La reconnaissance et la promotion du rôle des associations et des ONG dans le cadre de l’Union européenne seraient également très bénéfiques pour améliorer le partenariat entre les décideurs politiques et la société civile au niveau de l’UE. Les organisations de la société civile devraient bénéficier d’un soutien financier et technique de la part des autorités européennes, locales et nationales pour développer leurs activités sans pour autant compromettre leur indépendance.

De l’avis du CESE, pour respecter les valeurs de l’Union européenne, il ne suffit pas de s’ouvrir au dialogue avec la société civile; il faut également soutenir ses travaux, même lorsqu’elle émet des critiques concernant les politiques menées par le gouvernement ou qu’elle s’oppose à lui sur le plan politique.

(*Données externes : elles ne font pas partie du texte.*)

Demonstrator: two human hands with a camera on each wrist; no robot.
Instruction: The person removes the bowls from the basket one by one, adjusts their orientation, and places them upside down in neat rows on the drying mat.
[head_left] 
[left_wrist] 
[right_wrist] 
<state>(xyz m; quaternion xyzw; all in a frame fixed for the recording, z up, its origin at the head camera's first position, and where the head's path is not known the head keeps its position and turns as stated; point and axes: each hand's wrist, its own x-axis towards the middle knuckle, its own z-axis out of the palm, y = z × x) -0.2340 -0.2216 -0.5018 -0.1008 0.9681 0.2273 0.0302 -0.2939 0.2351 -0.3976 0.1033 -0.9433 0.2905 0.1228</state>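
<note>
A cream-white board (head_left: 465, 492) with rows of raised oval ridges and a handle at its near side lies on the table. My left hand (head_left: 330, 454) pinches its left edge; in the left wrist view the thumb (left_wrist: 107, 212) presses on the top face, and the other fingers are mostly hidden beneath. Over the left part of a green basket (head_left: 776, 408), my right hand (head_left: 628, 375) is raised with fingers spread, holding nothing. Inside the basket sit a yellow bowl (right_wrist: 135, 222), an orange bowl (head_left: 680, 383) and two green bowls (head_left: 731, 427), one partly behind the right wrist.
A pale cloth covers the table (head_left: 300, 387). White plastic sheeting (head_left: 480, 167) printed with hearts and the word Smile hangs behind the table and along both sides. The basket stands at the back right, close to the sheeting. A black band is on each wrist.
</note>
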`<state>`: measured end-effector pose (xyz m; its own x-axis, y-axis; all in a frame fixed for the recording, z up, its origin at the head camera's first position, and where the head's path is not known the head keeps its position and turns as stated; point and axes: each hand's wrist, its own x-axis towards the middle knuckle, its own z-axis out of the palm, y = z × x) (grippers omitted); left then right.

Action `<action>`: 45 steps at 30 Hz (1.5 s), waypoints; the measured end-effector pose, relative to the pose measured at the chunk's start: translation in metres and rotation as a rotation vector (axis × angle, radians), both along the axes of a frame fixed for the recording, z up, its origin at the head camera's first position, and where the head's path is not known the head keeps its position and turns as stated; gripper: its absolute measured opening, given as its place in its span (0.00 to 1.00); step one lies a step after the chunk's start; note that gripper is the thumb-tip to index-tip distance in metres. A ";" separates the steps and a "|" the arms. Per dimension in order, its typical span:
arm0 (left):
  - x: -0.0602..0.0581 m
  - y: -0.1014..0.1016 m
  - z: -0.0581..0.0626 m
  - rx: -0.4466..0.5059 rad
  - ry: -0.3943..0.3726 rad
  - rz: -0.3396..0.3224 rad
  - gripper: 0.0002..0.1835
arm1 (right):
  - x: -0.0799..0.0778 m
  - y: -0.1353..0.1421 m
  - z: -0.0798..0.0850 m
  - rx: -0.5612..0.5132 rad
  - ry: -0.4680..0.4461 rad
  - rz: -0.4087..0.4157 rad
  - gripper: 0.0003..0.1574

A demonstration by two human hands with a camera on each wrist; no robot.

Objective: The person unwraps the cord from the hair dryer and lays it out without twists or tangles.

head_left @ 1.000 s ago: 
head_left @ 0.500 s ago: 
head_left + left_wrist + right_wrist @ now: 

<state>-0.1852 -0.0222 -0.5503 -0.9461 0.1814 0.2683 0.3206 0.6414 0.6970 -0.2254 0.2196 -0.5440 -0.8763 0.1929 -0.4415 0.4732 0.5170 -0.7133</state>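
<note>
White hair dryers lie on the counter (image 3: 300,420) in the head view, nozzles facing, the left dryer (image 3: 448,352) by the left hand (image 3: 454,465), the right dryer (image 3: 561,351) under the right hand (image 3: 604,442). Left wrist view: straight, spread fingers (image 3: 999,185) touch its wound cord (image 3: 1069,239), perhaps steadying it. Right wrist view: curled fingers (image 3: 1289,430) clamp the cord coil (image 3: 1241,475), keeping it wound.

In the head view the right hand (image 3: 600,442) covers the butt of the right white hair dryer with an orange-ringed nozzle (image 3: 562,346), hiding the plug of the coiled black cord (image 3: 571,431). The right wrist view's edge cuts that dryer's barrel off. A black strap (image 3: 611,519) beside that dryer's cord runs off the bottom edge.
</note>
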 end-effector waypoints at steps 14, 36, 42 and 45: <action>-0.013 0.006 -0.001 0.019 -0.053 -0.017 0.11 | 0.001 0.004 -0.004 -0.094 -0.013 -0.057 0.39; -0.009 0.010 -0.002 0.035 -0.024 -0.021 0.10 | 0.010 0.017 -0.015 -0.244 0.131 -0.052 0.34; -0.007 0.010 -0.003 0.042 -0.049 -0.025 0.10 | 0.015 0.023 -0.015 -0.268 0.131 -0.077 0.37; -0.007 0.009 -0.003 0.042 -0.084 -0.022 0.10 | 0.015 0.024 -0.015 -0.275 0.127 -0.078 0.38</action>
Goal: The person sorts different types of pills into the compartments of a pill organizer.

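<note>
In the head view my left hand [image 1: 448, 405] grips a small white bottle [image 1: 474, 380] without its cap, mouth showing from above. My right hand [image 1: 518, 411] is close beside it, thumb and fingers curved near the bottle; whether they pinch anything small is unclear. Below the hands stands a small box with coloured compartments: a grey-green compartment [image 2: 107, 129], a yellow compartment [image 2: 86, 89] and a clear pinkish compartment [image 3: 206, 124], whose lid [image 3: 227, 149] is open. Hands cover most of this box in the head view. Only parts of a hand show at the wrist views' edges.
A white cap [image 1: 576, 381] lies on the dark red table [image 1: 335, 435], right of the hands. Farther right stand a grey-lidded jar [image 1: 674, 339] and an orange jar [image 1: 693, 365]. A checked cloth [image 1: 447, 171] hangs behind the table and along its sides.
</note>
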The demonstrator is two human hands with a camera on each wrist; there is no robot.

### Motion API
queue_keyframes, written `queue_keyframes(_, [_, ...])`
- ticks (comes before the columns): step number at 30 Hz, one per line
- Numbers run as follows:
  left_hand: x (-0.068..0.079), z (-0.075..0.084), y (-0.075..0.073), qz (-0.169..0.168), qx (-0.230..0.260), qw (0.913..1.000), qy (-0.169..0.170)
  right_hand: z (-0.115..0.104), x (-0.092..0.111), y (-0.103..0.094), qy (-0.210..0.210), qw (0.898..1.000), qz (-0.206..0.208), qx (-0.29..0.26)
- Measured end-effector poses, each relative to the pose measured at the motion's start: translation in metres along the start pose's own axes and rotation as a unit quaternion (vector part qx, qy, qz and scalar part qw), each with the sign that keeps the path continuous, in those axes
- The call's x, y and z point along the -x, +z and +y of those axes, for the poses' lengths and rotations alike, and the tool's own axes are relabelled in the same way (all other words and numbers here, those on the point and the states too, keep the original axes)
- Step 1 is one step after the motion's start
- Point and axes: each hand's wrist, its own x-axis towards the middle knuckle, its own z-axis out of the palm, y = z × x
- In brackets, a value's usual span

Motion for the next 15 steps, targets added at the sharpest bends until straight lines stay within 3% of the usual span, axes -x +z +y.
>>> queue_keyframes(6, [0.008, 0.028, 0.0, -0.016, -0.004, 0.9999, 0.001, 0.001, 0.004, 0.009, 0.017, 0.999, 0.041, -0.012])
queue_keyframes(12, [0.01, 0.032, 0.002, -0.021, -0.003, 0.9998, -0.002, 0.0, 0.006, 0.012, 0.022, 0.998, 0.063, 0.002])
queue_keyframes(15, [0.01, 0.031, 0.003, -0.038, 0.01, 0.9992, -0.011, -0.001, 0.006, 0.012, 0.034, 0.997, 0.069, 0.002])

Selon le CESE, les États membres qui n’acceptent le dialogue qu’avec des organisations spécialement sélectionnées et favorables au gouvernement, en se contentant de “cocher des cases”, sont aussi coupables de pratiques non démocratiques que les gouvernements qui ne s’engagent pas du tout avec la société civile.

Plans nationaux pour la reprise et la résilience — un exemple

La situation actuelle est loin d’être idéale.

Le dialogue entre la société civile et les décideurs politiques est souvent superficiel, car ces derniers ne comprennent pas les différents besoins des divers groupes sociaux, en particulier ceux des personnes issues de milieux vulnérables et défavorisés, dont ils sont dès lors incapables de servir les intérêts.

En outre, la consultation de la société civile et des partenaires sociaux est trop souvent réduite au rang de formalité, quand ces acteurs ne sont pas purement et simplement invités à entériner des propositions une fois que le processus est déjà quasiment achevé.

Les plans nationaux pour la reprise et la résilience (PNRR) en sont un exemple. En dépit de l’obligation claire qui leur est faite d’associer la société civile à l’élaboration de ces plans, de nombreux États membres ont semblé réticents à le faire et sont passés outre ou n’ont associé la société civile que de manière superficielle.

Nous sommes confrontés à des évolutions inédites et nous nous trouvons à l’aube d’une ère nouvelle dans laquelle le rôle de la société civile et des partenaires sociaux doit faire l’objet d’un examen et d’un suivi continus afin de garantir qu’ils se trouvent au cœur de ces évolutions, a conclu M. Vardakastanis.